→ DESCRIPTION OF THE TASK
Each line of the records that includes "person" should be found and copied.

RECORDED DATA below:

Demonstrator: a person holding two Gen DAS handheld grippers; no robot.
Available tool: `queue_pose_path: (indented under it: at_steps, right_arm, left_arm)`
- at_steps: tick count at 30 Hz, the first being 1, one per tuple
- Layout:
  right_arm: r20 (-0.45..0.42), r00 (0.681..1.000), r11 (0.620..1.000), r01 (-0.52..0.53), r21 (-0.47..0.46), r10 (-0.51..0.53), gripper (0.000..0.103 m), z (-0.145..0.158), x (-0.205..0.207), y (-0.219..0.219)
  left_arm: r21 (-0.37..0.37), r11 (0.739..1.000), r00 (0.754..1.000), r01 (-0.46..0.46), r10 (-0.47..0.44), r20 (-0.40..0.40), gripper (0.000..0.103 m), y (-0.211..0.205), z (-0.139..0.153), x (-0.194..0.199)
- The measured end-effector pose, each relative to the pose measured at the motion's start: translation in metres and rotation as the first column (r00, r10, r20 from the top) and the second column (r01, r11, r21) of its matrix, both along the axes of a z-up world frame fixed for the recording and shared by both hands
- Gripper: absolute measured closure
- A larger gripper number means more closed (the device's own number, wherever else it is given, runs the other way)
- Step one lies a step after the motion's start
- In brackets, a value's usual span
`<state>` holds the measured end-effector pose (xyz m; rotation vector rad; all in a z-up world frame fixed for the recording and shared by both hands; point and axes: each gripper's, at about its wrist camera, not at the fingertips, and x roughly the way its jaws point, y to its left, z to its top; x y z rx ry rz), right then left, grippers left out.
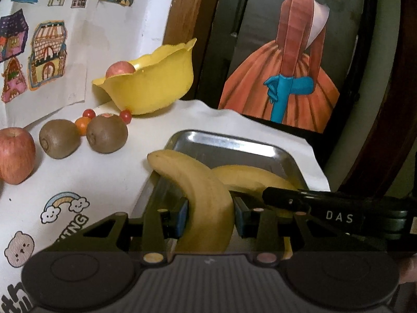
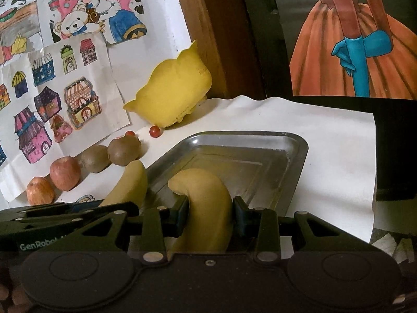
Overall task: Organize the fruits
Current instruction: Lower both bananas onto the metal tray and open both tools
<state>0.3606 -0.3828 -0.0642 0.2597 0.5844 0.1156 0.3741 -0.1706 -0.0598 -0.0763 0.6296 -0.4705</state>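
My left gripper [image 1: 210,217] is shut on a yellow banana [image 1: 206,190] at the near left edge of a steel tray [image 1: 234,140]. My right gripper [image 2: 209,217] is shut on a second banana [image 2: 206,195] above the same tray [image 2: 260,140]. In the left wrist view that second banana [image 1: 250,178] and the right gripper's black arm [image 1: 336,212] show over the tray. In the right wrist view the left gripper's banana [image 2: 130,185] sits at the tray's left rim. A yellow bowl [image 1: 156,83] holding an apple [image 1: 120,68] stands at the back.
On the white cloth left of the tray lie two kiwis [image 1: 60,138] [image 1: 106,133], an apple [image 1: 15,154], cherry tomatoes [image 1: 89,113] and a small orange fruit [image 1: 83,125]. The right wrist view shows two apples [image 2: 65,173] [image 2: 40,190]. Children's drawings cover the wall [image 1: 52,39]. The cloth ends at right [image 2: 370,182].
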Motion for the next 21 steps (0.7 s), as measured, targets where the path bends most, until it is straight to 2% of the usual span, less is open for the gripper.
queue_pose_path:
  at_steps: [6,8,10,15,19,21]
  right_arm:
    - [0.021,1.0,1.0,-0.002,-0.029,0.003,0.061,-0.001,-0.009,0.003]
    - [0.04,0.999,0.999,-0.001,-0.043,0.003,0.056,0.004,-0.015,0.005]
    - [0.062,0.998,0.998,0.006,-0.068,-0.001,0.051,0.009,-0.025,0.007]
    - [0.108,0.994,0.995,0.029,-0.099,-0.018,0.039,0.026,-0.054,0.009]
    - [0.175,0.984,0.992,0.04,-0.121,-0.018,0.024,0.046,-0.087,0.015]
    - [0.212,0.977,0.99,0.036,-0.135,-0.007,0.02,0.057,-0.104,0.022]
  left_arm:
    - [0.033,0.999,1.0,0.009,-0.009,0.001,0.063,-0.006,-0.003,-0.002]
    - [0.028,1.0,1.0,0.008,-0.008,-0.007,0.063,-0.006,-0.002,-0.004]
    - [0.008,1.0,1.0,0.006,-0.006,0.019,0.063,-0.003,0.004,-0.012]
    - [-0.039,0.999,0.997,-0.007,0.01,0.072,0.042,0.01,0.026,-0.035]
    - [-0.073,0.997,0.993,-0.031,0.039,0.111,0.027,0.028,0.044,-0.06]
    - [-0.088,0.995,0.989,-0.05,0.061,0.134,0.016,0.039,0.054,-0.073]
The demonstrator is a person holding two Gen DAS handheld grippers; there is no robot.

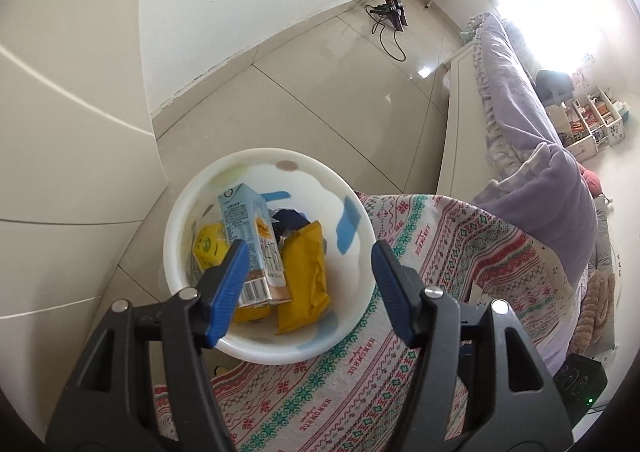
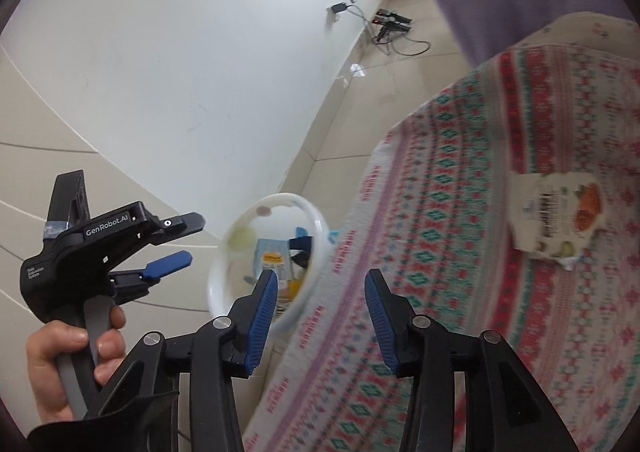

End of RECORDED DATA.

→ THE COMPLETED TASK
Demonstrator: a person holding two Gen DAS handheld grippers; no robot.
The demonstrator is a person holding two Gen DAS handheld grippers; there is no robot.

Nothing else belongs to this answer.